For bankers, the problem for investing in infrastructure is not funds but the restrictions on their deployment.

It is one thing for policymakers to stress on the need for large investments in infrastructure but quite another that they have made few institutional arrangements to facilitate the participation of the domestic financial system, apart from the Special Purpose Vehicle for coordinating the massive funding required for these projects. The debt-funding requirements of large coal-based power plants — five 4,000 MW projects are in various stages of bidding — would be in excess of Rs 10,000 crore per project and Indian banks will find it difficult to participate in this set of massive projects, given their exposure limits to any single industry. These and other projects will involve consortia funding, but the participation of banks will be severely hampered by the caps that are more appropriate for smaller and shorter-term lending. Currently, bank exposures are limited to 15 per cent for single, and 40 per cent for group borrowers though the limit is higher for projects with sovereign guarantee. The power projects in question are not supported by such guarantees. The problem, say bankers, is not funds, but the restrictions on their deployment.

As much as Rs 50,000 crore is required for the five power projects and will undoubtedly be sought from foreign investors who will be wooed by creating an enabling environment. But, surely, the vast resources of the domestic financial system can be tapped. The Indian banking system has had exposure to every sector but infrastructure. The movement towards universal banking has enabled banks to access fresh sectors for asset building, but they have shied away from infrastructure because of the long gestation period, the large fund requirements and, therefore, the risks vis-à-vis returns. This may have justified exposure limits in the past, but given the capital base and the competence levels of banks the last decade, no longer are such caps justified, especially if the capital stock within the economy has to be used productively.

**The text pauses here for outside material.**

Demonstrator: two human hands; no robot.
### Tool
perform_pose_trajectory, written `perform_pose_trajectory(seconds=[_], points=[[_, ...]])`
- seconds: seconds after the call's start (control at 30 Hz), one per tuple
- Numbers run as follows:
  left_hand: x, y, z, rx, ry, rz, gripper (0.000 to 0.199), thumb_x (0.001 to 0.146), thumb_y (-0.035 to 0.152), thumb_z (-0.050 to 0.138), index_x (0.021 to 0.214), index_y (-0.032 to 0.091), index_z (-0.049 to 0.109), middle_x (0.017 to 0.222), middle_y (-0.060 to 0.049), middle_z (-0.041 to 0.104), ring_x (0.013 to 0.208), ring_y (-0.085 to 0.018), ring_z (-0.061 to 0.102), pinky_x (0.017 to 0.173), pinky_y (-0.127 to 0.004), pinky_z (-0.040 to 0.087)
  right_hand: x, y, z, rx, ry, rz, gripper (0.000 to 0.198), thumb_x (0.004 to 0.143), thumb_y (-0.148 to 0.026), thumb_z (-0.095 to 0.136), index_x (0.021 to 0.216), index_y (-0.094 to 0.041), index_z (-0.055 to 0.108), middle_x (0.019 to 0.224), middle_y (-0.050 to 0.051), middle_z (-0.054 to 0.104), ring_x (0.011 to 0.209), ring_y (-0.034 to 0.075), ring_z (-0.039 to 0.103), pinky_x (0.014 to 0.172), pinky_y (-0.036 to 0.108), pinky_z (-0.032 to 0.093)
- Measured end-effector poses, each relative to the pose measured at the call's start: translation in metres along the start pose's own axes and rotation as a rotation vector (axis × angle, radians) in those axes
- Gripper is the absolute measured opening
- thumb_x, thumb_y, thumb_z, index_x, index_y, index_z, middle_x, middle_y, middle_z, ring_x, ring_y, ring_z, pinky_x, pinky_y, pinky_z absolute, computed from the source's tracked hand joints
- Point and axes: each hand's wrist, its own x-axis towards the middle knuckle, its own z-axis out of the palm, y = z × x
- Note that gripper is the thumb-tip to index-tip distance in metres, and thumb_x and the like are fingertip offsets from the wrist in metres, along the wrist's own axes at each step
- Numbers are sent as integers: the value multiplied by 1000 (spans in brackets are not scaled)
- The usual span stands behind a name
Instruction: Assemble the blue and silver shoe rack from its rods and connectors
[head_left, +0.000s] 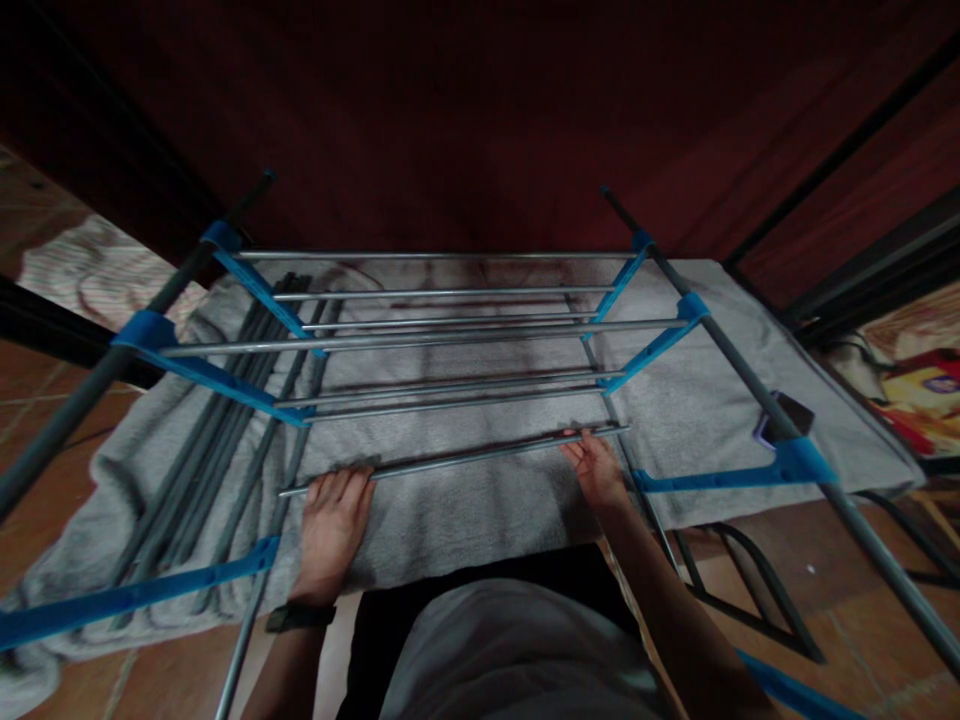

Removing exposure limits is not enough. Reforms will be required to create the proper grounds for participation. Three-fourths of the financial system's business is accounted for by banks; and three-fourths of that by public sector banks. The task is to strengthen the capacity of such entities to engage in activities with radically different risk profiles. Foremost, the capital base will have to be strengthened; given the government's fiscal concerns, new sources will have to be sought. The Tarapore Committee's view that the government should dilute its stake to 33 per cent (from 51 per cent) makes eminent sense as a means of meeting the new capital adequacy norms that will enable public sector banks manage complex activities such as funding of infrastructure projects. Basel II norms cater to both the new capital needs and a host of new risk management systems. The adoption of such norms is overdue for scheduled banks to become genuine universal banks. These and the removal of caps brook no delay.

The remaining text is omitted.